Senate passes bill mandating banks to report deposits over N5million to EFCC

Abuja—The Nigerian Senate Wednesday passed a bill to amend the Money Laundering Act of 2011.

The bill seeks to make it mandatory for banks and other financial institutions to report, in writing, to the Special Control Unit Against Money Laundering under the Economic and Financial Crimes Commission, any single transaction or lodgment above N5m for an individual and N10m for a corporate body.

Section 11(3) of the bill provides that “any financial institution or designated non-financial business and profession that contravenes the provisions of this section commits an offense and is liable on conviction to a fine of not less than N250,000 and not more than N1m for each day the contravention continues.”

Section 12 of the bill prohibits the opening of numbered or anonymous accounts in fictitious names and shell banks.

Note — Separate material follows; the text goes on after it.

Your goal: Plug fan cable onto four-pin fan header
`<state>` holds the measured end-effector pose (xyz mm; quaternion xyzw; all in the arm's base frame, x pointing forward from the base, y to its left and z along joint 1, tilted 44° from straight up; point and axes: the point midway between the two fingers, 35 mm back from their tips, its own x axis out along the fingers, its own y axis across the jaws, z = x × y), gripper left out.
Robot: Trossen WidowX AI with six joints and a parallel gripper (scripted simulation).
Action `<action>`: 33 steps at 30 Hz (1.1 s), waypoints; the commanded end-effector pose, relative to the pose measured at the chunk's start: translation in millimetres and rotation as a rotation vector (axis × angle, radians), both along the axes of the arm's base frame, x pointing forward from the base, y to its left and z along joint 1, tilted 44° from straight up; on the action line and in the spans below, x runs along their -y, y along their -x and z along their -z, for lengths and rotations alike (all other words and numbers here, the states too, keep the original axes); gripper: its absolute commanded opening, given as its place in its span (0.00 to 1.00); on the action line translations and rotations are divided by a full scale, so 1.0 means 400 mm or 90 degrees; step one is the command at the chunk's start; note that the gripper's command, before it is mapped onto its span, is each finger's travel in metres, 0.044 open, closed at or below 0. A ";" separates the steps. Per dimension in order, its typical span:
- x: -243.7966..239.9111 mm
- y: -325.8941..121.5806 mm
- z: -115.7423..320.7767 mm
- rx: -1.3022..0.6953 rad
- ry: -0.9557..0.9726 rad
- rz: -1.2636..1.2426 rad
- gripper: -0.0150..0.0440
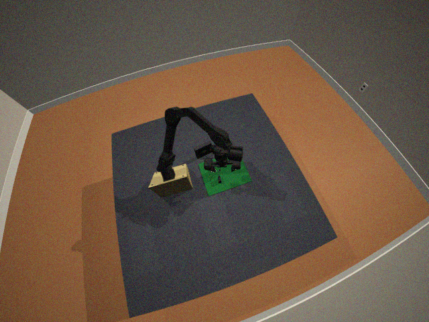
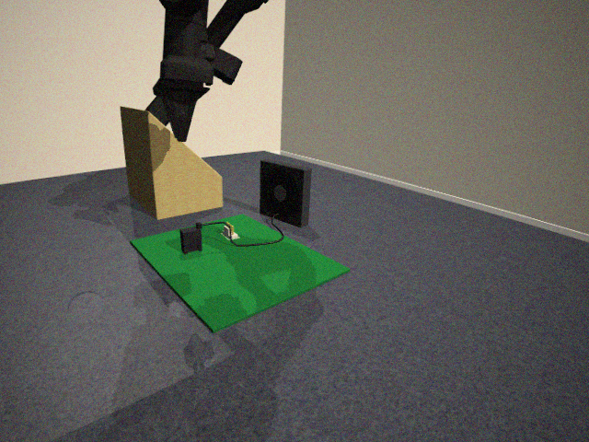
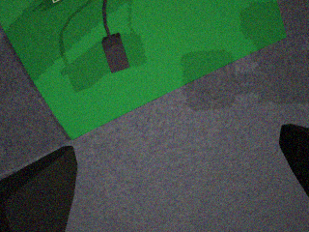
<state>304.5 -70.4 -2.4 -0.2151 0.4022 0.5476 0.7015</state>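
The arm [image 2: 190, 62] is cut off by the exterior view's top edge.

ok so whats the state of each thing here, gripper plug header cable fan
gripper: open, holding nothing, above the scene, touching nothing
plug: standing on the green board, not on the header
fan header: uncovered, four pins showing in the wrist view
cable: slack, looping from fan to plug
fan: upright on the mat beside the board

Bare test room: plain walls [image 2: 428, 95], orange floor [image 1: 312, 121], dark mat [image 1: 225, 225].
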 end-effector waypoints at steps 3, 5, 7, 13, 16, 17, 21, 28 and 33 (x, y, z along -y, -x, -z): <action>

According to reports by Dailytrust, the bill provides that any person or financial institution that contravenes the provisions of Section 12 subsections (1), (2), and (3) commits an offense and is liable to imprisonment of not less than 2 years and not more than 5 years in the case of an individual; and a fine of not less than N10m but not more than N50m for a financial institution, in addition to the prosecution of the principal officers of the body, and winding up and prohibition of its constitution or incorporation.

Section 13 of the bill further mandates financial institutions and designated non-financial businesses and professions to identify and assess the money laundering and terrorism financing risks that may arise in relation to the development of new products and new business practices.